*** Opening Entries supplied ***
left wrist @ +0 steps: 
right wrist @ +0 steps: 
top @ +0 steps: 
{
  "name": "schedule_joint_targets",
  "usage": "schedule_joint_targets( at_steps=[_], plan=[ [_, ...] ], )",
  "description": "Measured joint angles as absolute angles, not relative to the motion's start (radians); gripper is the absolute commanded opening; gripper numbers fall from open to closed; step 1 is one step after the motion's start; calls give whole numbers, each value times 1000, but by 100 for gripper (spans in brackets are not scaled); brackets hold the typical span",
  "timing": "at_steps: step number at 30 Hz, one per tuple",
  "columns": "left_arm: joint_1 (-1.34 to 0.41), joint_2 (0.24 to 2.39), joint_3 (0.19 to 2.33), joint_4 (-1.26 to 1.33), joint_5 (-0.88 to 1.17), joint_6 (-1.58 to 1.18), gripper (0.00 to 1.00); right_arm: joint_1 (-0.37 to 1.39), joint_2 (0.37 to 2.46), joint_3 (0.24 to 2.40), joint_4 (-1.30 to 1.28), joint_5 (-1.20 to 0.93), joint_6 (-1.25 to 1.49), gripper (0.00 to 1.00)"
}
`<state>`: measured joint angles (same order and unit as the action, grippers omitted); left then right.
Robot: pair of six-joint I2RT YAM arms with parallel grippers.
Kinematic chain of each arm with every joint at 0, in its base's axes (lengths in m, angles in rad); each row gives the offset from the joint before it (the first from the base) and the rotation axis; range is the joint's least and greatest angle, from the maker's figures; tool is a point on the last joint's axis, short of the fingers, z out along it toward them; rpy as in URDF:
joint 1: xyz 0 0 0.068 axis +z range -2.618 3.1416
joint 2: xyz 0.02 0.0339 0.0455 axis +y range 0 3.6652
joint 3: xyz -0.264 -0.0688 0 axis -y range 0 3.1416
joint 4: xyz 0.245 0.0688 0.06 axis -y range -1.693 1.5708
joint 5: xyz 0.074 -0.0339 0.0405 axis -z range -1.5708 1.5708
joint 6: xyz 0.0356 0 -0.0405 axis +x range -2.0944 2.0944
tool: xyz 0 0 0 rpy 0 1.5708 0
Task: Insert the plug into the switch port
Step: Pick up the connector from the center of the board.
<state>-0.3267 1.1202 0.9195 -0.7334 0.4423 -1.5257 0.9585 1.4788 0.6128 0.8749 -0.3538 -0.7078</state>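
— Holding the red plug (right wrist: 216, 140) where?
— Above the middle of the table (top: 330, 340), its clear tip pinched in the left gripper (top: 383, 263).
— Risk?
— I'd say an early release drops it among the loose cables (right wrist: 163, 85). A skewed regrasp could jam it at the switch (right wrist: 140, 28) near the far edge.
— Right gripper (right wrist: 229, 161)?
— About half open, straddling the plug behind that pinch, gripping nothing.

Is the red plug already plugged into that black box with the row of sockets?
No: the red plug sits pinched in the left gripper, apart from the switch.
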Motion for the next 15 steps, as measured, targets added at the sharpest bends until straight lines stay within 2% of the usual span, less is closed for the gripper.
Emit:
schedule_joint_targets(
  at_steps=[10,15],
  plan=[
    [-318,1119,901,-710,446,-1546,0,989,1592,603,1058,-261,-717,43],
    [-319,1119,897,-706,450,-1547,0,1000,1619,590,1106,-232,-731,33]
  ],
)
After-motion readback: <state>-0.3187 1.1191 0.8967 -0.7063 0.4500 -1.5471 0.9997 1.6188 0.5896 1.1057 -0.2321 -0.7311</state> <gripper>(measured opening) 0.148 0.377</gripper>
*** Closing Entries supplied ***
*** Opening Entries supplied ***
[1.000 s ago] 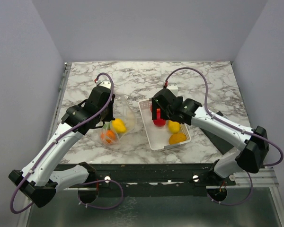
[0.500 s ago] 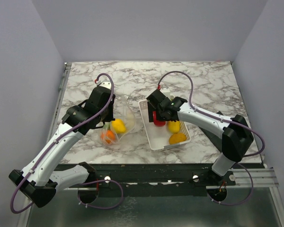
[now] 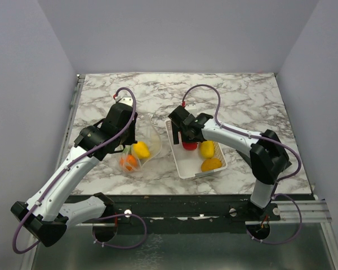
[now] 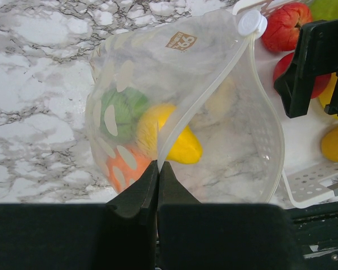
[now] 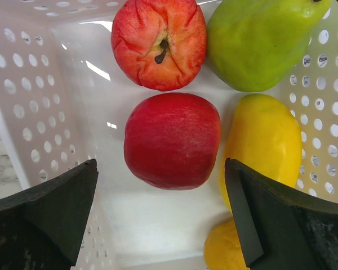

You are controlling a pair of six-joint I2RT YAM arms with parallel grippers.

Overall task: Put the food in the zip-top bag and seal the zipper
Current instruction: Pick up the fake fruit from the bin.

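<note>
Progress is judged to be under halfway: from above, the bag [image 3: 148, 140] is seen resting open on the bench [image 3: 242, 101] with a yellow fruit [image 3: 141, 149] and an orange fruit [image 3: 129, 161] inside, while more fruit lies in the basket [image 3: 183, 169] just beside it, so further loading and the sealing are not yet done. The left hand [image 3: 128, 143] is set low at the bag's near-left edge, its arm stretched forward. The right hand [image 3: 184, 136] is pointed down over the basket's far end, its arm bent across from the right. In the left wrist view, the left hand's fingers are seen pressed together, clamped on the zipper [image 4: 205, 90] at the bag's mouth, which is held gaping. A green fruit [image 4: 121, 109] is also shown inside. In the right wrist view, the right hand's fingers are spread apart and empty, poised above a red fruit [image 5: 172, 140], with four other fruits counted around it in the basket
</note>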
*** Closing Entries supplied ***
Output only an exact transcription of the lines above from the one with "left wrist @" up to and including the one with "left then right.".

**Response for this exercise**
left wrist @ +0 steps: 
right wrist @ +0 steps: 
top @ +0 steps: 
{
  "name": "schedule_joint_targets",
  "usage": "schedule_joint_targets( at_steps=[_], plan=[ [_, ...] ], )",
  "description": "Measured joint angles as absolute angles, not relative to the motion's start (radians); gripper is the absolute commanded opening; gripper numbers fall from open to closed; step 1 is one step after the motion's start; calls give whole numbers, each value times 1000, but by 100 for gripper (spans in brackets are not scaled); brackets hold the typical span",
  "timing": "at_steps: step number at 30 Hz, one per tuple",
  "columns": "left_arm: joint_1 (-1.34 to 0.41), joint_2 (0.24 to 2.39), joint_3 (0.19 to 2.33), joint_4 (-1.26 to 1.33), joint_5 (-0.88 to 1.17), joint_6 (-1.58 to 1.18), gripper (0.00 to 1.00); right_arm: joint_1 (-0.37 to 1.39), joint_2 (0.37 to 2.46), joint_3 (0.24 to 2.40), joint_4 (-1.30 to 1.28), joint_5 (-1.20 to 0.93), joint_6 (-1.25 to 1.49), gripper (0.00 to 1.00)"
}
`<state>`: measured joint angles (same order and unit as the action, grippers omitted); left then right.

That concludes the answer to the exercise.